Data for processing:
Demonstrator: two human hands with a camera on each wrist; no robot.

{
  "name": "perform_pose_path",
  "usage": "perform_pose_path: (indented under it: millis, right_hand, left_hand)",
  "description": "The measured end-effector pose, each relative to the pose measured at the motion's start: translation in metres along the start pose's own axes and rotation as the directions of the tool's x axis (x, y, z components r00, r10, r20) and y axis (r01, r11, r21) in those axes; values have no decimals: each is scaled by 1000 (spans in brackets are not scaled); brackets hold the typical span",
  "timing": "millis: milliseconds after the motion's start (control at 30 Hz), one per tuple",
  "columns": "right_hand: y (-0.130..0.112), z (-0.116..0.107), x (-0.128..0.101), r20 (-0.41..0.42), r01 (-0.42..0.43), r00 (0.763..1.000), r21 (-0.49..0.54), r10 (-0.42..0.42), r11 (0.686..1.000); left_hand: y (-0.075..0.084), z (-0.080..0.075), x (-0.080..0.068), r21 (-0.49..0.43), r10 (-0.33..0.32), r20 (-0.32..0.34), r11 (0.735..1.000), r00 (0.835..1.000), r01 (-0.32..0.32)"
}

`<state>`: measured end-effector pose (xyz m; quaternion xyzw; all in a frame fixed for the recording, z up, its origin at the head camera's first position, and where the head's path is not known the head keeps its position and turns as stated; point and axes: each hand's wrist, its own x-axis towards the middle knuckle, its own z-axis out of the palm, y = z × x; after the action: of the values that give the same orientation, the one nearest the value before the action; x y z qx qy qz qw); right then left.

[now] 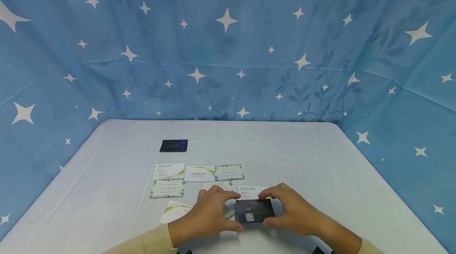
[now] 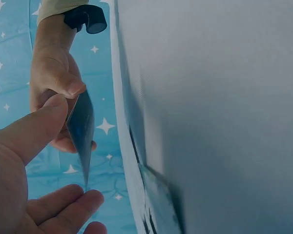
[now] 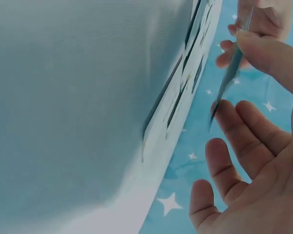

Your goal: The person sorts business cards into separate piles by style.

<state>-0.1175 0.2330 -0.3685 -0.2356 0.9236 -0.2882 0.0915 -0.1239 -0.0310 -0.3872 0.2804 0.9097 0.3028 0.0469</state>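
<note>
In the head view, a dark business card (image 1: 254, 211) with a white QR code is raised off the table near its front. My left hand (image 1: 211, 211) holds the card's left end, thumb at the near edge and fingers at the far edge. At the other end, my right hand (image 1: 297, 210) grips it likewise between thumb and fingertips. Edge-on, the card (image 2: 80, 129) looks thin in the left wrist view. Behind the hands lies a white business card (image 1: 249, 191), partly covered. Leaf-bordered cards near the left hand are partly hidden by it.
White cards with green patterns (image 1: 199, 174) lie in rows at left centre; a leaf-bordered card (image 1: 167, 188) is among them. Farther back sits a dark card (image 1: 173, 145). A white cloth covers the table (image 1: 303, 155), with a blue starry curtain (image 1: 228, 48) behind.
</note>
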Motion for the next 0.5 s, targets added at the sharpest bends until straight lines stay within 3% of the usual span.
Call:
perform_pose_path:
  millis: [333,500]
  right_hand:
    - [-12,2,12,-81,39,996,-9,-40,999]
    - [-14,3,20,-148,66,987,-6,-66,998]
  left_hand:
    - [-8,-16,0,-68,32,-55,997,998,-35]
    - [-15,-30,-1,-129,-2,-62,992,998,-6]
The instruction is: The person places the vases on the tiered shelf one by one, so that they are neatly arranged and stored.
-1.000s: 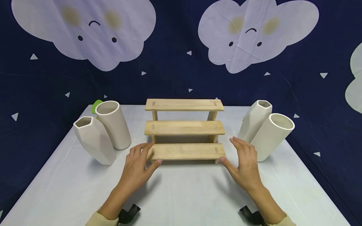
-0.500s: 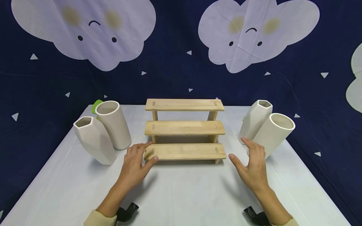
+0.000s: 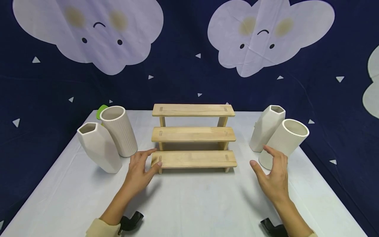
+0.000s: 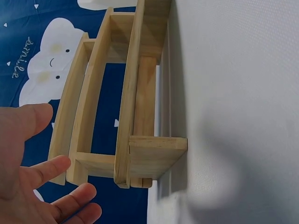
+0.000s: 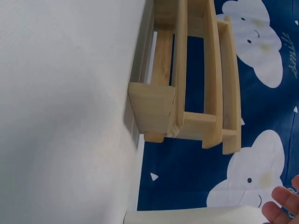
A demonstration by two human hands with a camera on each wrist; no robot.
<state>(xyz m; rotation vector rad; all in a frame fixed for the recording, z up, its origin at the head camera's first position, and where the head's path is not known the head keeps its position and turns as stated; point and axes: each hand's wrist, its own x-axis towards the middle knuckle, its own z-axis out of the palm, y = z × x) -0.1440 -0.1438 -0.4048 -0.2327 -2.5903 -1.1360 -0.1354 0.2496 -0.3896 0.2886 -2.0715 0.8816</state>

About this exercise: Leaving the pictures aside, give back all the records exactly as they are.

Output of the task:
Demonstrator: two human hands with a camera on each wrist; no robot.

{
  "name": "perform_pose_path",
  "usage": "perform_pose_path: (indented under it: millis, right_hand, left_hand)",
  "description": "The measured end-effector pose, each relative to the pose measured at the motion's start: translation in metres along the start pose's own axes and rotation as the directions of the tool's x axis (x, y, z components r00, r10, r20) and y axis (r01, r11, r21) in those axes; values have no decimals: each is scaled by 1000 (spans in brackets are not scaled); brackets hold the typical span",
  "timing": "millis: milliseconds after the motion's start (control at 30 Hz), one per tuple",
  "columns": "right_hand: y (-0.130..0.112), z (-0.116..0.107), x (-0.128..0.101), r20 (-0.41..0.42), r01 (-0.42..0.43), r00 (0.763..1.000), r21 (-0.49..0.54), r10 (-0.42..0.42), r11 (0.686..1.000); left_hand: y (-0.075..0.084), z (-0.080..0.075), x (-0.080..0.068), r21 (-0.49..0.43), r10 (-0.33..0.32), r20 (-0.32..0.34), r11 (0.735..1.000), r00 (0.835..1.000), r01 (-0.32..0.32)"
}

`<state>`: measured end-effector pose (xyz m; quaternion xyzw; all in a frame fixed for the recording, z up, its origin at the head camera's first position, and where the head's path is not known the head keeps its position and turns as stated; point and axes: each hand's wrist, its own x-axis towards the middle knuckle, its own z-axis out of the palm, y = z × x; after the action: of the values that give the same orientation, the one nearest the value before the action; x y z qx qy qz qw); right then left.

[now] 
[now] 
[now] 

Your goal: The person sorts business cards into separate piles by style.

<state>-0.1175 0.2330 -0.3685 -0.2356 0.9236 -0.2882 0.0915 -0.1239 -0.0310 -0.3872 0.2804 0.9097 0.3028 0.0469</state>
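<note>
In the head view, a dark business card (image 1: 254, 211) with a white QR code is raised off the table near its front. My left hand (image 1: 211, 211) holds the card's left end, thumb at the near edge and fingers at the far edge. At the other end, my right hand (image 1: 297, 210) grips it likewise between thumb and fingertips. Edge-on, the card (image 2: 80, 129) looks thin in the left wrist view. Behind the hands lies a white business card (image 1: 249, 191), partly covered. Leaf-bordered cards near the left hand are partly hidden by it.
White cards with green patterns (image 1: 199, 174) lie in rows at left centre; a leaf-bordered card (image 1: 167, 188) is among them. Farther back sits a dark card (image 1: 173, 145). A white cloth covers the table (image 1: 303, 155), with a blue starry curtain (image 1: 228, 48) behind.
</note>
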Motion for the next 0.5 s, targets added at the sharpest bends until straight lines stay within 3% of the usual span.
Call:
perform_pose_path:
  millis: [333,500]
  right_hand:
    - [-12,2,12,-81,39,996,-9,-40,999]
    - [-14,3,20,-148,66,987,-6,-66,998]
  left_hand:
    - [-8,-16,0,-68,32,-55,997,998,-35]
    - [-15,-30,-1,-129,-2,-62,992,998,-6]
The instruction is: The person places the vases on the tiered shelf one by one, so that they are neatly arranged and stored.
-1.000s: 
-0.500s: 
+0.000s: 
+0.000s: 
+0.000s: 
A demonstration by two human hands with a camera on each wrist; no robot.
<state>(xyz m; rotation vector rad; all in a frame fixed for the recording, z up, its origin at the head camera's first position, and where the head's path is not known the head keeps its position and turns as stated; point and axes: each hand's wrist, its own x-axis towards the middle knuckle, its own z-axis out of the palm, y = z × x) -0.1440 -0.1438 -0.4048 -0.2327 -2.5903 -1.1360 -0.1354 0.2496 -0.3896 0.2886 -2.0715 0.8816</state>

No further output is given for this exercise.